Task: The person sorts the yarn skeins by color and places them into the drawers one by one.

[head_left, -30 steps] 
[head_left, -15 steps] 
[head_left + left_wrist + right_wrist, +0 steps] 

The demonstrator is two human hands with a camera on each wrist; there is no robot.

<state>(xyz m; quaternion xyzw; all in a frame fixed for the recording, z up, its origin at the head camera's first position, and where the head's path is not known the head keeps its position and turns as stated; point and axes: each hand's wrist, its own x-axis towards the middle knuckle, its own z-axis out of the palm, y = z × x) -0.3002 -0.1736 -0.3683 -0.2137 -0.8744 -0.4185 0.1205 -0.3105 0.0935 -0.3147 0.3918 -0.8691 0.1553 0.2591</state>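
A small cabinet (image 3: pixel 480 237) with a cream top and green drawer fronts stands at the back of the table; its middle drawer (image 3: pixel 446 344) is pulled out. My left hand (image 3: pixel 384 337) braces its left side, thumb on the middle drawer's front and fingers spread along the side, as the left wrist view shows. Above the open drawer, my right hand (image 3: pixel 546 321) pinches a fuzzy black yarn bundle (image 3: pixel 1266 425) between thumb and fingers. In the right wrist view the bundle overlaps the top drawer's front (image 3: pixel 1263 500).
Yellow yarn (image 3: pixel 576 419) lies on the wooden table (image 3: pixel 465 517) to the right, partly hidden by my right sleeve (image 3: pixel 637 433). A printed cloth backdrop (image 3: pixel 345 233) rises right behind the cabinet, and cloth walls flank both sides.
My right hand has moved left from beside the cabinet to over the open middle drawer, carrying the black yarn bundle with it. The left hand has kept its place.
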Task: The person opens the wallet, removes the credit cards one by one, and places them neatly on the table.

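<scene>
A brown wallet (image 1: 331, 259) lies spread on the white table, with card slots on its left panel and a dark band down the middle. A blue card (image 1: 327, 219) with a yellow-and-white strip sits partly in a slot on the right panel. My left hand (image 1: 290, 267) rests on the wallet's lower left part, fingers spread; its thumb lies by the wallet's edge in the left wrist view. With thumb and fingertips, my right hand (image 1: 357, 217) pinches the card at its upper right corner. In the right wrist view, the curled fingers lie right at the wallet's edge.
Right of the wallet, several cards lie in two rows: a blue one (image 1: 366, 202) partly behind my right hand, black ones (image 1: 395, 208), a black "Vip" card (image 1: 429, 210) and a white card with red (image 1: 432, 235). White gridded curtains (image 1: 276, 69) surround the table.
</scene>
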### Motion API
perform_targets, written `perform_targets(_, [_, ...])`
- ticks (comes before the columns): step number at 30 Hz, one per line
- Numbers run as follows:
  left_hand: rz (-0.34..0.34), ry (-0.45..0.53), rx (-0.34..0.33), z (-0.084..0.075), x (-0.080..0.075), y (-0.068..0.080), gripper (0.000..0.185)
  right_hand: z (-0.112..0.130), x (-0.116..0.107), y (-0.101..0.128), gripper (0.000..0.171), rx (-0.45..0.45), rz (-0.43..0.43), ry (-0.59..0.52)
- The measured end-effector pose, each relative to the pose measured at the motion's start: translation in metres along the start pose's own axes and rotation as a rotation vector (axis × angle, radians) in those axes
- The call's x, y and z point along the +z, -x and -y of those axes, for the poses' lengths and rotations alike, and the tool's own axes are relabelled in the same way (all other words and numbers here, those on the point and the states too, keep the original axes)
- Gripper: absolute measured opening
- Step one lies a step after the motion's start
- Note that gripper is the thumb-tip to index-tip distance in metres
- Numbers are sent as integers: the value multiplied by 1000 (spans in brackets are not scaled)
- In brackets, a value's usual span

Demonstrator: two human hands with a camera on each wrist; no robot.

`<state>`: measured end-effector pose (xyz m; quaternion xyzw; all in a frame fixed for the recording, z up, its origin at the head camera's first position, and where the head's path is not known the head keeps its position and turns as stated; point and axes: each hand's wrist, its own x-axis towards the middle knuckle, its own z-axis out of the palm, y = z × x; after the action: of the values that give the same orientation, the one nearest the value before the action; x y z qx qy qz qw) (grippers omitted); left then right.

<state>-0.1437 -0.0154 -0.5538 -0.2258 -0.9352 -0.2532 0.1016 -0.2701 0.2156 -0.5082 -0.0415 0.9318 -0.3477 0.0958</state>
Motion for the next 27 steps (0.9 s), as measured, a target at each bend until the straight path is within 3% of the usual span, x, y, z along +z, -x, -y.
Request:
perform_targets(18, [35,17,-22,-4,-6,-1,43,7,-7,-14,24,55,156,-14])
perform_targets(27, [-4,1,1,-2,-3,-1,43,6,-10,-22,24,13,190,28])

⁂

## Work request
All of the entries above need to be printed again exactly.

## Answer
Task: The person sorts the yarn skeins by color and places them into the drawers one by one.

[head_left, -30 steps] 
[head_left, -15 steps] 
[head_left + left_wrist + right_wrist, +0 steps] 

The demonstrator is two human hands with a camera on each wrist; there is no robot.

<state>(xyz m; quaternion xyzw; all in a frame fixed for the recording, z up, its origin at the head camera's first position, and where the head's path is not known the head keeps its position and turns as stated; point and axes: each hand's wrist, its own x-axis towards the middle knuckle, its own z-axis out of the palm, y = z × x) -0.3002 -0.1736 -0.3683 -0.2137 -0.8744 -0.4185 0.1205 -0.3105 0.0935 -0.3147 0.3918 -0.8691 0.1553 0.2591</state>
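A small cabinet (image 3: pixel 480 237) with a cream top and green drawer fronts stands at the back of the table; its middle drawer (image 3: pixel 446 344) is pulled out. My left hand (image 3: pixel 384 337) braces its left side, thumb on the middle drawer's front and fingers spread along the side, as the left wrist view shows. Above the open drawer, my right hand (image 3: pixel 546 321) pinches a fuzzy black yarn bundle (image 3: pixel 1266 425) between thumb and fingers. In the right wrist view the bundle overlaps the top drawer's front (image 3: pixel 1263 500).
Yellow yarn (image 3: pixel 576 419) lies on the wooden table (image 3: pixel 465 517) to the right, partly hidden by my right sleeve (image 3: pixel 637 433). A printed cloth backdrop (image 3: pixel 345 233) rises right behind the cabinet, and cloth walls flank both sides.
My right hand has moved left from beside the cabinet to over the open middle drawer, carrying the black yarn bundle with it. The left hand has kept its place.
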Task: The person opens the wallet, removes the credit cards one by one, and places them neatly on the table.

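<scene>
A brown wallet (image 1: 331, 259) lies spread on the white table, with card slots on its left panel and a dark band down the middle. A blue card (image 1: 327, 219) with a yellow-and-white strip sits partly in a slot on the right panel. My left hand (image 1: 290, 267) rests on the wallet's lower left part, fingers spread; its thumb lies by the wallet's edge in the left wrist view. With thumb and fingertips, my right hand (image 1: 357, 217) pinches the card at its upper right corner. In the right wrist view, the curled fingers lie right at the wallet's edge.
Right of the wallet, several cards lie in two rows: a blue one (image 1: 366, 202) partly behind my right hand, black ones (image 1: 395, 208), a black "Vip" card (image 1: 429, 210) and a white card with red (image 1: 432, 235). White gridded curtains (image 1: 276, 69) surround the table.
</scene>
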### Motion API
perform_targets, written `perform_targets(_, [_, ...])`
- ticks (comes before the columns): step number at 30 Hz, one per line
- Numbers run as follows:
  left_hand: rz (-0.34..0.34), ry (-0.45..0.53), rx (-0.34..0.33), z (-0.084..0.075), x (-0.080..0.075), y (-0.068..0.080), gripper (0.000..0.185)
  right_hand: z (-0.112..0.130), x (-0.116..0.107), y (-0.101..0.128), gripper (0.000..0.171), rx (-0.45..0.45), rz (-0.43..0.43), ry (-0.59..0.52)
- The measured end-effector pose, each relative to the pose measured at the motion's start: translation in metres along the start pose's own axes and rotation as a rotation vector (axis × angle, radians) in those axes
- The call's x, y and z point along the +z, -x and -y of those axes, for the poses' lengths and rotations alike, and the tool's own axes are relabelled in the same way (all other words and numbers here, those on the point and the states too, keep the original axes)
- Gripper: absolute measured opening
- Step one lies a step after the motion's start
- Note that gripper is the thumb-tip to index-tip distance in metres
- Numbers are sent as integers: the value multiplied by 1000 (spans in brackets are not scaled)
- In brackets, a value's usual span

Demonstrator: two human hands with a camera on each wrist; no robot.

`<state>`: measured end-effector pose (xyz m; quaternion xyzw; all in a frame fixed for the recording, z up, its origin at the head camera's first position, and where the head's path is not known the head keeps its position and turns as stated; point and axes: each hand's wrist, its own x-axis towards the middle knuckle, its own z-axis out of the palm, y = z × x; after the action: of the values that give the same orientation, the one nearest the value before the action; x y z qx qy qz qw) (grippers omitted); left then right.

<state>-0.1437 -0.0154 -0.5538 -0.2258 -0.9352 -0.2532 0.1016 -0.2701 0.2156 -0.5082 -0.0415 0.9318 -0.3477 0.0958</state>
Motion for the next 27 steps (0.9 s), as measured, a target at each bend until the straight path is within 3% of the usual span, x, y, z along +z, -x, -y.
Request:
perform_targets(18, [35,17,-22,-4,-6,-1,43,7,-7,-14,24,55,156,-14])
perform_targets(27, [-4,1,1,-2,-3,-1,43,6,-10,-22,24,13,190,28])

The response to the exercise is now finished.